Task goal: Write out every line below again exactly as it stands, skipping each image.

Data segment:
────────────────
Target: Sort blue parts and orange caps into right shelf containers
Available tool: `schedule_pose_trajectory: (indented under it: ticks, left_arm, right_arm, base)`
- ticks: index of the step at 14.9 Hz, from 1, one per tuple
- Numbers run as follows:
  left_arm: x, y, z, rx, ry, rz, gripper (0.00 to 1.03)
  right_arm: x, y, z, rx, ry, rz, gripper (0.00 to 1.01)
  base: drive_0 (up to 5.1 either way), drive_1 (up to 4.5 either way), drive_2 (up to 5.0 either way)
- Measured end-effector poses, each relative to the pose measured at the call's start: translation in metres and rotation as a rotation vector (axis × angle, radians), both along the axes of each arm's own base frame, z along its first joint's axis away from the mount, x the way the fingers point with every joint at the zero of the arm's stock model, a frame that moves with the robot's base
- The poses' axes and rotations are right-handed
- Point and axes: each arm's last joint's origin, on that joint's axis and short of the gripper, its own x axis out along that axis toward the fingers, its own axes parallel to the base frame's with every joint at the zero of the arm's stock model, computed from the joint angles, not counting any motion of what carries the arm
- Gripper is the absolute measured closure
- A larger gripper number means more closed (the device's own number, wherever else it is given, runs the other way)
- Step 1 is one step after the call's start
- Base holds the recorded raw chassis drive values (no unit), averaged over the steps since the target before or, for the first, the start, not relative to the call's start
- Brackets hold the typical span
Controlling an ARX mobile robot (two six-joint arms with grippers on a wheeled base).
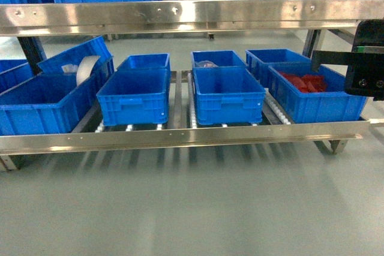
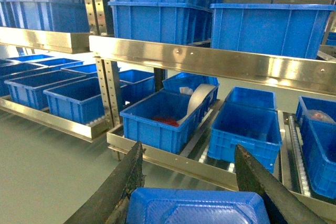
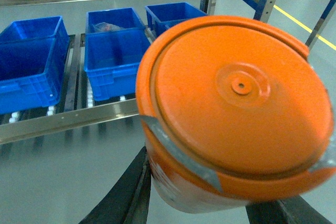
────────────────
Solution to this exercise:
Target: Sort blue parts and orange caps into right shelf containers
Available tool: `schedule_pose_trajectory: (indented under it: ticks, left_arm, right_arm, base)`
- ticks: index of the step at 14.9 Hz, from 1, one per tuple
- Numbers run as follows:
  left_arm: x, y, z, rx, ry, rz, gripper (0.00 to 1.03)
  right_arm: x, y, z, rx, ry, rz, gripper (0.00 to 1.01)
  base: drive_0 (up to 5.1 either way), drive_1 (up to 4.5 either way), drive_2 (up to 5.0 either way)
- Measured end-effector poses, each relative to the pose measured at the call's start: translation in metres and rotation as a rotation vector (axis × angle, radians), both along the axes of each arm's own base frame, z along its first joint's axis away from the mount, x the way the fingers point with every joint at the zero of the arm's stock model, a frame that moves with the robot's base
- The poses' axes and rotations are right-handed
- Point and axes: each arm's last joint's origin, on that joint's axis and short of the gripper, its own x axis out along that axis toward the fingers, its own axes parallel to the base frame's with every joint at the zero of the arm's stock model, computed from the joint angles, not counting any motion of what carries the arm
- Gripper is the absolute measured closure
- A larger gripper number means more closed (the device's own number, wherever else it is given, runs the other way)
- Step 1 is one step after the call's start
- Base holds the recorded raw chassis drive values (no unit), averaged over the steps since the target before or, for the first, the start, not relative to the call's start
- Brackets hold the typical span
Controlling an ARX mobile robot (two six-joint arms with grippers on a wheeled base).

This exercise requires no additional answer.